→ TASK DIRECTIONS:
Your response should consist solely of the lines from the one containing "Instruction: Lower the" through the final line of the entries, repeated exactly.

→ EXTRACTED MATERIAL:
_ _ _ _ _

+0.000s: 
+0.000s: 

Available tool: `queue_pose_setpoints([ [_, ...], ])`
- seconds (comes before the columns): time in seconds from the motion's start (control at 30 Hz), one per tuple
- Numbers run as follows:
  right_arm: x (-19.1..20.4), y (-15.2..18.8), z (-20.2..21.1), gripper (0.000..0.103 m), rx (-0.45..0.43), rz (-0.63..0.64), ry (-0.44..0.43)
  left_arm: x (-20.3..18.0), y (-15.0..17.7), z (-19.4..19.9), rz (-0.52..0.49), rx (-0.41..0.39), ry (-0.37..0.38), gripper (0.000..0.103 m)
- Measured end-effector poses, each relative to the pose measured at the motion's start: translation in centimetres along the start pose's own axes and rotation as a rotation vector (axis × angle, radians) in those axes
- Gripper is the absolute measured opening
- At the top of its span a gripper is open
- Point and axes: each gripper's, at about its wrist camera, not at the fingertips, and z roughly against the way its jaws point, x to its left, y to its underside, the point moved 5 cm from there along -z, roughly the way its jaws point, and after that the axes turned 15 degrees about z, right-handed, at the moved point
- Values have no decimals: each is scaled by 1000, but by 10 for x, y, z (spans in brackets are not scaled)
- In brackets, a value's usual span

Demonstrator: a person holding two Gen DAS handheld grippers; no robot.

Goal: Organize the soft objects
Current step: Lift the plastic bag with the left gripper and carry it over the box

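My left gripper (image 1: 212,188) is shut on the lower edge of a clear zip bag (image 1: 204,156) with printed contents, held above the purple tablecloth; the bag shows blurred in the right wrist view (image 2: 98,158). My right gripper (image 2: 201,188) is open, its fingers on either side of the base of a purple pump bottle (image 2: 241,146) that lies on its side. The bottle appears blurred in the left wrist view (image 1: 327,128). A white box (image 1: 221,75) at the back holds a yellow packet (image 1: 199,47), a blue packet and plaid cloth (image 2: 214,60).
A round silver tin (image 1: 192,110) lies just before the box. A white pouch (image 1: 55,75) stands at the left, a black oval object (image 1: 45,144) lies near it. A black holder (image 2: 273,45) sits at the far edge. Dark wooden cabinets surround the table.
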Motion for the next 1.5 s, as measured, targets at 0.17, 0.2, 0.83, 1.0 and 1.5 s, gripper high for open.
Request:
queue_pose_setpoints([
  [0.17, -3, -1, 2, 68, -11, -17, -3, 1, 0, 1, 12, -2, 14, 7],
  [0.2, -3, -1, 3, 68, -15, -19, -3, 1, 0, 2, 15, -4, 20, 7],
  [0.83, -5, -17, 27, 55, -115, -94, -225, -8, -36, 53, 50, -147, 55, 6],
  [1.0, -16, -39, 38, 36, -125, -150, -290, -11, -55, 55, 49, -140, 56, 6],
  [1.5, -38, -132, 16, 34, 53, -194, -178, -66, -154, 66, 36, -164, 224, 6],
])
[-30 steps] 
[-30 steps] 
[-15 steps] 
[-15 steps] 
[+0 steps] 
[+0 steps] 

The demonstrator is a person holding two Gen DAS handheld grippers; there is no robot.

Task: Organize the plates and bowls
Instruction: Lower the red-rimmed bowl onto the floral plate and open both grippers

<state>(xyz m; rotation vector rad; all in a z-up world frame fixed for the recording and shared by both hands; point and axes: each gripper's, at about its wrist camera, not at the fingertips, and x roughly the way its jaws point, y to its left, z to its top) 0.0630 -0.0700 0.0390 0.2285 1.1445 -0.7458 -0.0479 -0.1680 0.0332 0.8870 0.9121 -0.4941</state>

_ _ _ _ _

→ ANSWER BOX:
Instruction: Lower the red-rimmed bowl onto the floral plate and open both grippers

<state>(xyz m; rotation vector rad; all in a z-up world frame fixed for the recording and shared by both hands; point and axes: each gripper's, at about its wrist camera, not at the fingertips, and x roughly the way its jaws point, y to its left, z to its top) 0.0630 -0.0700 0.0390 0.2285 1.1445 -0.7458 -0.0479 -0.1680 0.0332 0.8870 0.9121 -0.4941</state>

This answer is complete as written.